**About this exercise**: Keep every line in which "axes" occurs and drop the rest of the data.

**Collected material**:
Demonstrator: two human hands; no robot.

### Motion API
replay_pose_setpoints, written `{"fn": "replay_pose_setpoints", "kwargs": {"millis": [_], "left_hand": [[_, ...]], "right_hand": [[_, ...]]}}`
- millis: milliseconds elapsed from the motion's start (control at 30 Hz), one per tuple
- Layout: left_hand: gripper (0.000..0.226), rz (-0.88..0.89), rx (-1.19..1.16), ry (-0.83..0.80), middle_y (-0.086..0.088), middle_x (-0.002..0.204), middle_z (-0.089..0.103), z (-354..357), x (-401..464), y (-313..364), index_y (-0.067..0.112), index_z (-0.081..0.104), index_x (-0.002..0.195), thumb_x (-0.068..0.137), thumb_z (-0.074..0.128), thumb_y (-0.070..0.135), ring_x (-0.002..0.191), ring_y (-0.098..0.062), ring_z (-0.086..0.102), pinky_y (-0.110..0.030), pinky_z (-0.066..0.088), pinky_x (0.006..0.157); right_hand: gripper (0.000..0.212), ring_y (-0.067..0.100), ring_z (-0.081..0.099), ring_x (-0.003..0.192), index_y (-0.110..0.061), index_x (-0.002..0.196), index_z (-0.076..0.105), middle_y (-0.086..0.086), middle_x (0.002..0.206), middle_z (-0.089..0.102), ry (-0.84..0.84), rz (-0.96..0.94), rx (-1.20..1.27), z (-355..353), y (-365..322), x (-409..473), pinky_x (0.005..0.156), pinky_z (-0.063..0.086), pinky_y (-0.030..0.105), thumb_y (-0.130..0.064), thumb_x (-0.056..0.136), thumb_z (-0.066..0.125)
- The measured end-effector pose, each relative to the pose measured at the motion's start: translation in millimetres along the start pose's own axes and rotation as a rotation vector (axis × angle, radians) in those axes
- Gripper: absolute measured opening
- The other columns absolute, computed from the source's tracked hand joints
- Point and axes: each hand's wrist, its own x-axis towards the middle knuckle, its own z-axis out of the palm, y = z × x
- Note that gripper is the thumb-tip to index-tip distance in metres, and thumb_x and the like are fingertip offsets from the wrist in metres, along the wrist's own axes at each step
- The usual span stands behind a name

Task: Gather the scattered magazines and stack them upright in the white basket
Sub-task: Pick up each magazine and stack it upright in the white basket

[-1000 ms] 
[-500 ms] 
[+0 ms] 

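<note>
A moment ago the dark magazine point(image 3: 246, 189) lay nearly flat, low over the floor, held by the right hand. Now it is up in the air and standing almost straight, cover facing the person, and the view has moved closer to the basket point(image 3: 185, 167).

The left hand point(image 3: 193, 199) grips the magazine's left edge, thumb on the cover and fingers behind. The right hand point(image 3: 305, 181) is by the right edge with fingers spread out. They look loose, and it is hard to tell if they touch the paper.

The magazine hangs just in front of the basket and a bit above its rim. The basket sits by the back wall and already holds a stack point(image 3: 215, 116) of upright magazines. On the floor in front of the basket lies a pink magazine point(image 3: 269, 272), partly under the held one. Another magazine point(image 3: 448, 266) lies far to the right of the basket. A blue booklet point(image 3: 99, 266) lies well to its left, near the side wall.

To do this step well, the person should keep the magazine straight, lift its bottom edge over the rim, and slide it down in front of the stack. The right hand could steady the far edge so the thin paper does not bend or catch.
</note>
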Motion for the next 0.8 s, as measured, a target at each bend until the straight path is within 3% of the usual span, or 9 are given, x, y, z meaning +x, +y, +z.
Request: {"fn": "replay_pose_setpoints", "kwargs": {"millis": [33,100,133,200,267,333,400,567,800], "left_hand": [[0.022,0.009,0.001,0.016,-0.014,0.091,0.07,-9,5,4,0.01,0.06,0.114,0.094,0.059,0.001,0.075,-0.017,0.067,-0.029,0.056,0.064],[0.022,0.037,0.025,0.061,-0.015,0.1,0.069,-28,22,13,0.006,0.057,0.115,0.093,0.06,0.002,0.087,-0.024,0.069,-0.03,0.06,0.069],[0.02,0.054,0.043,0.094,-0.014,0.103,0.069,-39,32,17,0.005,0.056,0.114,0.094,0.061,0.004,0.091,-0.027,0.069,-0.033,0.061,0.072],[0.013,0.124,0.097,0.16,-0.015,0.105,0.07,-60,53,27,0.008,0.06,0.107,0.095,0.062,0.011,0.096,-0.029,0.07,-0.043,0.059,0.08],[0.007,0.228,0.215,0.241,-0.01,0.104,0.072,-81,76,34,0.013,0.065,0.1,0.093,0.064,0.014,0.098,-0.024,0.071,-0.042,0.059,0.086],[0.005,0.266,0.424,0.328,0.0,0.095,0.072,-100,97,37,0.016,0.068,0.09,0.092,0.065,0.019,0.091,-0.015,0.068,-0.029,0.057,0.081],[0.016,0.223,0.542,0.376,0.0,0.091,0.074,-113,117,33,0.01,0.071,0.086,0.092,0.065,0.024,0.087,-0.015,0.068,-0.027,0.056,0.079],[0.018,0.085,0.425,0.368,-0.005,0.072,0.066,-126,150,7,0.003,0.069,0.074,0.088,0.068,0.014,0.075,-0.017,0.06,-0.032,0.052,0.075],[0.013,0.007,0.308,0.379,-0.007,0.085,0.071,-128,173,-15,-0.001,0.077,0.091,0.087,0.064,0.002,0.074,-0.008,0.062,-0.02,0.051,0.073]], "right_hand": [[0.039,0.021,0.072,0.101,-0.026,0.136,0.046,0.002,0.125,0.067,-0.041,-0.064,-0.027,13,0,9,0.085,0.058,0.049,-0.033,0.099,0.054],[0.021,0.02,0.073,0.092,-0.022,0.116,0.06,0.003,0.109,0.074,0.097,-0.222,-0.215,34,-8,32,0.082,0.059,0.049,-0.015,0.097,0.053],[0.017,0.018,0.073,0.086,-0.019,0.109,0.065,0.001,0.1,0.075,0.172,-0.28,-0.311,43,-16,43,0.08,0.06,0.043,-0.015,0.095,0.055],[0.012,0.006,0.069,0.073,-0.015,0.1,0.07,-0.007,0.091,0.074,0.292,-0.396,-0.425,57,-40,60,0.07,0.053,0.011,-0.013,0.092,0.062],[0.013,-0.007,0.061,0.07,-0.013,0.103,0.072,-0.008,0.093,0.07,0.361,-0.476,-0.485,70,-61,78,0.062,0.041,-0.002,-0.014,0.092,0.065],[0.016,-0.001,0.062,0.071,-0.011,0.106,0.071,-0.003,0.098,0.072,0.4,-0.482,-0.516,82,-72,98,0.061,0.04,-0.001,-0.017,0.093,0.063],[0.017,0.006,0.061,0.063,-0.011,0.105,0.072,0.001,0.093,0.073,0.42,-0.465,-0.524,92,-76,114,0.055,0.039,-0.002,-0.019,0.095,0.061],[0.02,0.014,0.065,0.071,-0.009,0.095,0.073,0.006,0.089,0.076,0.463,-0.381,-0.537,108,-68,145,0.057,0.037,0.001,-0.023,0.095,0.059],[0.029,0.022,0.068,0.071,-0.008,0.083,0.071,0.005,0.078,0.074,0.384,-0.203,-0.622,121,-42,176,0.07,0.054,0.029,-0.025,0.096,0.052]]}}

**The completed task**:
- The measured end-effector pose, each relative to the pose measured at the motion's start: translation in millimetres along the start pose's own axes and rotation as a rotation vector (axis × angle, radians) in those axes
- Point and axes: each hand's wrist, its own x-axis towards the middle knuckle, its own z-axis out of the palm, y = z × x
- Note that gripper is the thumb-tip to index-tip distance in metres, and thumb_x and the like are fingertip offsets from the wrist in metres, along the wrist's own axes at each step

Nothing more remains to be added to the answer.